Steph looked faintly interested. ‘Oh?'

‘I've took some stuff from the house, not much, nothing we'll even miss, but worth a bit.' He took her arm and steered her towards the house as he spoke, as if she had not been heading that way in any case. ‘Listen. It's in the van, all ready, tomorrow we go and see my contact, you know, I've got this contact.'

‘Mr David. The one that rips you off.'

‘Yeah, well, this is better stuff, more saleable. It's not the best in the house, so it's not like it'll get noticed, right, but it's nice stuff, small stuff. He'll take it. It'll give us enough, anyway, and it's cash, right? Enough to see us right till the next pay cheque's due, and there'll be an extra two hundred quid there, don't forget. Six hundred instead of four. And if we need to, I can always do it again, there's loads of stuff. I've only touched two rooms. Come with me—we'll go early before Jean's up, get the cash, go shopping, surprise her. You are coming, aren't you?'

‘Oh, Michael. You and your small stuff. I can't come with you.'

‘Why not? We won't be out that long. If you're worried about leaving Jean on her own . . . I mean we can always—' He stopped, panting, his hands on his hips.

‘Aren't you even going to ask me where I've been?'

Michael looked at her, stricken. Why had it not even occurred to him? She was leaving.

And she was smiling, actually smiling in a way Michael had not seen for weeks. She placed her hands on his shoulders and stood on tiptoe with excitement. ‘I can't come. I can't come with you tomorrow 'cause I'll be at work. 'Cause I've got a job, haven't I?'

May

It was all very difficult for a time. As I said, there was a patch when I could not be sure how many days passed. And it hardly mattered except that our supplies, which were low, dwindled to nothing without anyone noticing. Or it's possible we noticed but just could not consider it important. So by the time Michael took matters in hand it was serious. The only thing we had plenty of was wine (although even the cellar was looking rather emptier than at the beginning). That, and unhappiness. Unhappiness was everywhere in layers, layers all the same colour folded and unfolded over and around us; we carried wads of it everywhere, we left it in every room and then it came flapping after us. I neglected the housework, I will admit, and so after a while I thought I could actually see it, this unhappiness everywhere—it had come to look the same as the coating of dust that flattened all the surfaces.

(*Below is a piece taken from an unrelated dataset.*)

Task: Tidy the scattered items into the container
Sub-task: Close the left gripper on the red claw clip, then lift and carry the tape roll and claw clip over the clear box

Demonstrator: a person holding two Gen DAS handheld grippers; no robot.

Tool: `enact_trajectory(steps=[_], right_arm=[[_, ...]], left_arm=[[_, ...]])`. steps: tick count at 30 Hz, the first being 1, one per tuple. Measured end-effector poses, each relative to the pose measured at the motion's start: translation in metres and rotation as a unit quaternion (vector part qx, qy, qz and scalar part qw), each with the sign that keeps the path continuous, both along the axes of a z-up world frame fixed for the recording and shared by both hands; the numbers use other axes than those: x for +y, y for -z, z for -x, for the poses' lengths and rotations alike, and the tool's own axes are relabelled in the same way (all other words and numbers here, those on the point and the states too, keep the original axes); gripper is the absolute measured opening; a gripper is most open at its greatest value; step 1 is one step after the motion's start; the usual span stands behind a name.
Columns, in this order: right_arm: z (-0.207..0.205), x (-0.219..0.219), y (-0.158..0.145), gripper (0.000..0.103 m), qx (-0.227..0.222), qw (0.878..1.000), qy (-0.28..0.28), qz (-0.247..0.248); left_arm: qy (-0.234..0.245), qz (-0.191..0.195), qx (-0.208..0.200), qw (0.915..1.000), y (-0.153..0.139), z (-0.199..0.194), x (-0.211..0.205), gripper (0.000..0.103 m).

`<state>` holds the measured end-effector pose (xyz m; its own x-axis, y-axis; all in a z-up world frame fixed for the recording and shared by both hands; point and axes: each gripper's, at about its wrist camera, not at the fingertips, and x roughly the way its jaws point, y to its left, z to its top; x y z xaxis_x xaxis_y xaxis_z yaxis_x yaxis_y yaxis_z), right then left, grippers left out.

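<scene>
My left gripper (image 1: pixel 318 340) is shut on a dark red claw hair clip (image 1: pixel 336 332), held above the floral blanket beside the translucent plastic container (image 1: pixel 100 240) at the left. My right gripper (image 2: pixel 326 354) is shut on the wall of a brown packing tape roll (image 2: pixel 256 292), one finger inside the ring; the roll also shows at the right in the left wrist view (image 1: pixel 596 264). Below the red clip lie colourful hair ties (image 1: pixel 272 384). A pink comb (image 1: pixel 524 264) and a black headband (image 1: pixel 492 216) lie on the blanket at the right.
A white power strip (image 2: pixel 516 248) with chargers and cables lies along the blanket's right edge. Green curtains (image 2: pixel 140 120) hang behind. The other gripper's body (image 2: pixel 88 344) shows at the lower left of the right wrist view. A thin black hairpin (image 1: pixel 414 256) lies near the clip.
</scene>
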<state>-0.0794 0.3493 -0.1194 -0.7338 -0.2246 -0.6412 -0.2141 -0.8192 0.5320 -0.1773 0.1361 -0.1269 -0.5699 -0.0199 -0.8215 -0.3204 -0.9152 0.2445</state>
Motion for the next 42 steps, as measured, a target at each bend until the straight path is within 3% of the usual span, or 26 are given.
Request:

But things did get better, starting with some very practical developments. I date it from the day after the one when Steph had not been home for lunch and Michael and I, saying nothing, had sat over bowls of some awful stuff we were trying to call soup. Michael's silence was kind, as is everything about Michael, and afterwards he shooed me off upstairs for a lie-down. The next morning I decided I would stay in bed. Michael brought me up a cup of tea and said he'd be back later and not to worry. What I did not find out until later that day was that he and Steph had both gone out. If I had known, I wonder if I would have worried (even worrying was beginning to require more energy than I could find). How that day passed I still do not know. I had gone beyond being hungry so it wasn't that, though at the back of my mind I was aware that this was the fifth or possibly the sixth day when there literally was not enough to go round. We had got to the stage of eating rhubarb from the garden, without sugar because there wasn't any, and there's a limit to how much of that a stomach will stand. We had all but finished the potatoes, and there was scarcely another thing except for a tin of anchovies and some dried chestnuts, nor any money to buy anything until my next salary was paid. Steph and Michael for a time had been as unable to care about this as I was, but they kept turning the study upside down looking for a way out of our problem. Michael in particular got to know all about the investments and so on but there was no way of getting ready cash. So nothing more came of that, except that Michael and Steph fell out. That
was
to do with hunger, I'm sure.

Anyway, it crossed my mind that day that perhaps if I kept upstairs in bed and out of the way, Michael and Steph would not feel bad about dividing what there was between the two of them. I felt that perhaps I was the problem. I was dragging them down with me. I was an old woman and the time had come to relinquish my hold. A bleak idea on the face of it, but I swear that just the thought of their survival filled me with joy, even then. I was hopeful, even as I lay there (as I thought dying) that with me out of the way they would find some way to manage. After all, they had done well over getting the oil; that had gone without a hitch and Michael had even managed to relight the Aga without any trouble. My mind wandered in and out of all the things we'd done and said we would do, until I was a little confused between what had really happened here and what had not.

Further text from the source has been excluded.